Como não poderia deixar de ser em produções de Bollywood, “Assassinato às Cegas” é todo marcado por números musicais — tantos que exasperam o espectador mais pragmático —, mas a opção de K.U. Mohanan por uma fotografia mais sóbria, ainda mais se comparada ao que se observa no cinema indiano, pródigo de rosas-choque e verdes-limão cintilantes, oferecem, além de conforto, a certeza de que o suspense se mantém firme até o último quadro. De uma maneira ou de outra, as produções indianas sempre causam surpresa.
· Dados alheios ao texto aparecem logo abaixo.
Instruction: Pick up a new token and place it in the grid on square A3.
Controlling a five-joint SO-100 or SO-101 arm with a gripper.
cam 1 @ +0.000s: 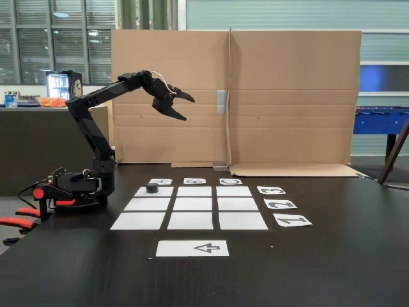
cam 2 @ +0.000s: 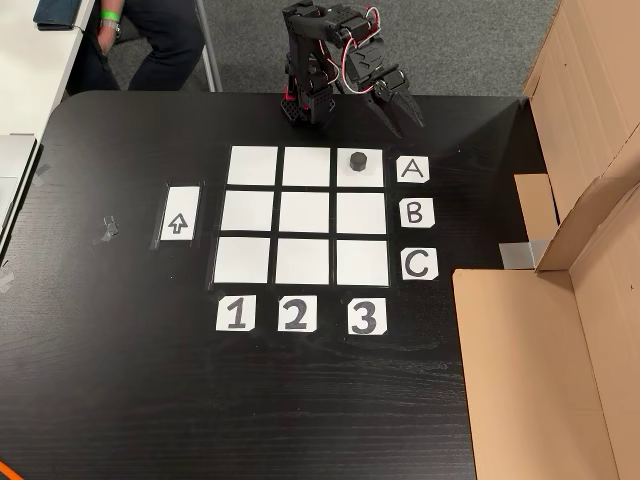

Filme: Assassinato às Cegas  
Filme: Sriram Raghavan
Ano: 2018
Gêneros: Crime/Comédia
Nota: 9/10

Giancarlo Galdino

Depois de sonhos frustrados com uma carreira de correspondente de guerra à Winston Churchill e Ernest Hemingway, Giancarlo Galdino aceitou o limão da vida e por quinze anos trabalhou com o azedume da assessoria de políticos e burocratas em geral. Graduado em jornalismo e com alguns cursos de especialização em cinema na bagagem, desde 1º de junho de 2021, entretanto, consegue valer-se deste espaço para expressar seus conhecimentos sobre filmes, literatura, comportamento e, por que não?, política, tudo mediado por sua grande paixão, a filosofia, a ciência das ciências. Que Deus conserve.